At the Battle of Levounion in 1091, the Pechenegs were annihilated as an independent force by a combined Byzantine and Cuman army under Emperor Alexios I Komnenos. The survivors were settled by Alexios I in the district of Moglena, in what is today Macedonia, and formed into a military unit called the tagma of the Moglena Pechenegs.

How did the Pechenegs cause the Hungarians to found their state in Pannonia?

The Pechenegs, allied with Tsar Simeon I of Bulgaria, drove the Magyars out of the Pontic steppes at the Battle of Southern Buh, forcing them to leave the region called Etelkoz permanently. The Magyars then settled in Pannonia, where they later founded the Hungarian state.

When were the Pechenegs last mentioned in historical records?

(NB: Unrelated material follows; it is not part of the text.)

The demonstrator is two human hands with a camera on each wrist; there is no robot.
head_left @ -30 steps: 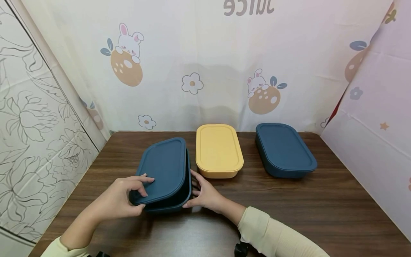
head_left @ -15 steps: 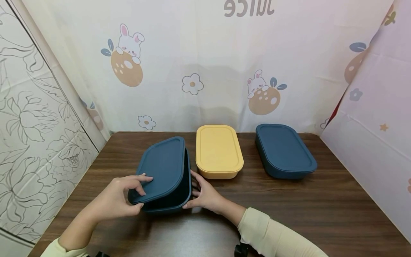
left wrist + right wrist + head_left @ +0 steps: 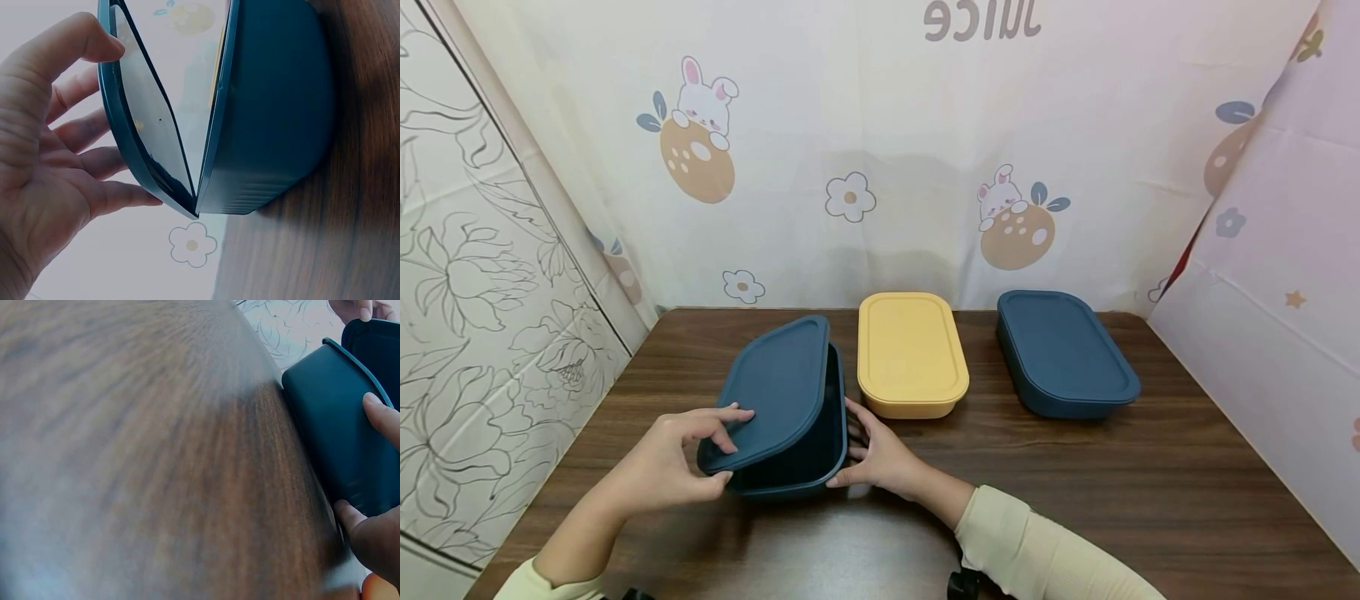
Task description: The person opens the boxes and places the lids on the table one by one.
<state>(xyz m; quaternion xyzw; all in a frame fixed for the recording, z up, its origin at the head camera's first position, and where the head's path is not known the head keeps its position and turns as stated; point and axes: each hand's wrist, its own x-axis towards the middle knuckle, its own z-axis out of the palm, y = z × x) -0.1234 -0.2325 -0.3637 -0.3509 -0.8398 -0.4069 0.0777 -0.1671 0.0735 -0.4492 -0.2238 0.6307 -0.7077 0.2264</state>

The Pechenegs as a group were last mentioned in 1168, when chronicles recorded them as members of a Turkic confederation known as the Chorni Klobuky, or Black Hats. In Hungary, the administrative title Comes Bissenorum, Count of the Pechenegs, lasted for at least another 200 years after that.

What language did the Pechenegs speak?

The Pechenegs spoke the Pecheneg language, a Turkic tongue closely related to the Cuman and Oghuz idioms, according to the 11th-century linguist Mahmud al-Kashgari. The Pechenegs are thought to have belonged to the Oghuz branch of the Turkic family, though the language is poorly documented and died out centuries ago.

How did the Pechenegs kill Sviatoslav I of Kiev?

In 972, Pecheneg forces ambushed and killed the Kievan prince Sviatoslav I. The Primary Chronicle records that Pecheneg Khan Kurya then had a chalice made from Sviatoslav's skull, following the custom of steppe nomads.